September 22, 2023
blog
When it comes to AIoT, you need to understand terms and techniques such as edge computing, machine learning (ML), TinyML, anomaly detection, natural language processing, computer vision, and predictive maintenance.
Most of these technologies will be discussed in the following articles. Renesas AI Live Virtual Conference. But here are some things you should know. For example, edge computing unfortunately means different things to different people. In some circles, it refers to an “edge computer,” or a conduit from your local IoT system to the cloud. For others, it refers to the point at which the data is obtained. This is also called the end point.
In the context of this blog, let’s use the latter definition. In fact, there are many examples where AIoT systems do not need to be connected to the cloud, as they have the ability to handle all processing internally. In some cases, you may experience this problem with his MCUs with low power consumption, which are very different from what was available a few years ago. Even when using the cloud, connections can be made more efficient through “pre-processing” that can be performed at the edge. Another relatively new concept is that this AI work does not rely on special hardware blocks (such as TensorFlow processors) and takes full advantage of the DSP enhancements available on Arm M-core devices (M4 and above). That’s it.

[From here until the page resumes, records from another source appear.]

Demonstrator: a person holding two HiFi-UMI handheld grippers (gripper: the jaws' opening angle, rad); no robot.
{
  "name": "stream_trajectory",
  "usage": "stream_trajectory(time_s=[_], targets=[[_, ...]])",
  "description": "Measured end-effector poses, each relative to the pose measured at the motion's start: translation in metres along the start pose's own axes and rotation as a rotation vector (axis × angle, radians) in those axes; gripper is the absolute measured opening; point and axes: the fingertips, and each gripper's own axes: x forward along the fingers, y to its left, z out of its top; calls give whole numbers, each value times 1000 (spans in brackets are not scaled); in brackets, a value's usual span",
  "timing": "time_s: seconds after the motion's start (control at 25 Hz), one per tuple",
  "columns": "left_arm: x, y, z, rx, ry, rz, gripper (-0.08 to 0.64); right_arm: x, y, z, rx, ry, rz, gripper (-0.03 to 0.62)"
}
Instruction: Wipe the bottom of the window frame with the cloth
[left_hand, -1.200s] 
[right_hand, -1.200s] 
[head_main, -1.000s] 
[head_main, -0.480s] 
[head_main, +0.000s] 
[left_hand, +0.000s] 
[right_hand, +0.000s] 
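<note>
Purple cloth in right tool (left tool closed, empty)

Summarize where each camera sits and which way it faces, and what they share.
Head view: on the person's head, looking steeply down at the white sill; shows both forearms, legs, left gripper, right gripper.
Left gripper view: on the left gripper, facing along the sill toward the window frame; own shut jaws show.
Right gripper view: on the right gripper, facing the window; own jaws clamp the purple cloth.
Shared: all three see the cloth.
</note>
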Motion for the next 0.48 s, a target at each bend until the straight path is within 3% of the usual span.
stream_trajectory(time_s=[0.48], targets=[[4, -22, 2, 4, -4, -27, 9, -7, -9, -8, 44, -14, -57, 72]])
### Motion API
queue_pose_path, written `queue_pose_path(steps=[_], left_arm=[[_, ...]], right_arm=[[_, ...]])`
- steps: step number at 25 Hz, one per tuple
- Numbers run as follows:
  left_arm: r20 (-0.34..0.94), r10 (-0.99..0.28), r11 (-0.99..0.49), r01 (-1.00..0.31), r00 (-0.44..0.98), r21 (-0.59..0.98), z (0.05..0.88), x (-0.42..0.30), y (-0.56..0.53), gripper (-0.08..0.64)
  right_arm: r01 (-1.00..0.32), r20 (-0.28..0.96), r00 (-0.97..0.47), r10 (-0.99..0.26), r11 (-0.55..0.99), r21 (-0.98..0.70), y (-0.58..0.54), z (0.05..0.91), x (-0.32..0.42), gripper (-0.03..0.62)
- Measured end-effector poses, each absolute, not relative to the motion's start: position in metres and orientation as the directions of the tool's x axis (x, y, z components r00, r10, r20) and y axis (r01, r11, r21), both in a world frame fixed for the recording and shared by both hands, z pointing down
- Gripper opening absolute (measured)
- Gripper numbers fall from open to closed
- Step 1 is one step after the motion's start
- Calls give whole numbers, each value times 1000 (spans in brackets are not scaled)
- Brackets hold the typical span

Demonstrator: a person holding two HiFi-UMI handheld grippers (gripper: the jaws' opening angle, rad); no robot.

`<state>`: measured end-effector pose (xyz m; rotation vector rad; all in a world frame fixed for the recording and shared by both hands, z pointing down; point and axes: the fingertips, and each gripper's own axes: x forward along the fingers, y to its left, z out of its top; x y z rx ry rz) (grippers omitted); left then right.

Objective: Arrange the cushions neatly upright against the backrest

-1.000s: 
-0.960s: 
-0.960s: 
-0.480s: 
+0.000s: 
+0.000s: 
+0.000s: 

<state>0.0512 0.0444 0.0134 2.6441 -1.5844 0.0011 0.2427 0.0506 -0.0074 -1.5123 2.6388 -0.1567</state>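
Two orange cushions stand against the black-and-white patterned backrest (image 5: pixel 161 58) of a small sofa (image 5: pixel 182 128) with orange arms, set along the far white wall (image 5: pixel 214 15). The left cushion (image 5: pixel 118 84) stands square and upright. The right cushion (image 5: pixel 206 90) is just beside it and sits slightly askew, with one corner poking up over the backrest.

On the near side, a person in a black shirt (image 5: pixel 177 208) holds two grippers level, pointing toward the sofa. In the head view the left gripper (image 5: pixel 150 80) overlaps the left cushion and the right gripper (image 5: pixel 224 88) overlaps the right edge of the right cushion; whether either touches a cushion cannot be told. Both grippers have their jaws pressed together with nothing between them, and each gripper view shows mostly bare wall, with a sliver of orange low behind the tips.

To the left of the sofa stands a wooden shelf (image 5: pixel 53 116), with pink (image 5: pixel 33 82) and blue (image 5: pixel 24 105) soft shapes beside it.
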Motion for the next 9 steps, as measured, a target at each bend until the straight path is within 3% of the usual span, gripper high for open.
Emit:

Whether data is processed at the edge or in the cloud, developers are learning how to take advantage of today’s faster 5G and other low-latency networks. The deployment of 5G networks will enable faster and more reliable communication between IoT devices, which is essential for real-time AI processing.
Modern AI models, especially deep learning models, are optimized for deployment to resource-constrained IoT devices. Further simplified to machine learning algorithms, the software takes input directly from sensors at the edge and incorporates the data it needs to optimize operations. This is important for predictive maintenance applications. This application uses AIoT to predict when IoT devices and equipment need maintenance by analyzing sensor data for signs of wear and tear, reducing downtime and costs. This is also where TinyML can be designed.
By deploying lightweight (small) machine learning models, your code can be used much more efficiently with lower power and potentially cheaper MCUs. These models are clearly highly optimized for resource-constrained environments. Natural language processing works to enable devices to recognize voice commands and text-based interactions with devices.
Anomaly detection is a feature that is part of machine learning. As we know, IoT devices tend to generate large amounts of data, and AI-powered anomaly detection techniques can identify anomalous patterns and events. Not only does it help the machine run efficiently, but it can also be used for security purposes.
Computer vision is used in a variety of applications, from security applications to quality control. Using AI algorithms, the camera can handle object recognition, facial recognition, and even gesture control. You can discover everything from defective products rolling down the assembly line to people who shouldn’t be in a certain area.
As technology continues to evolve at a very fast pace, it is important for developers to keep up to date with the latest developments in AI and IoT in order to make informed decisions when implementing these technologies in their projects and applications. Staying on top of the situation is essential.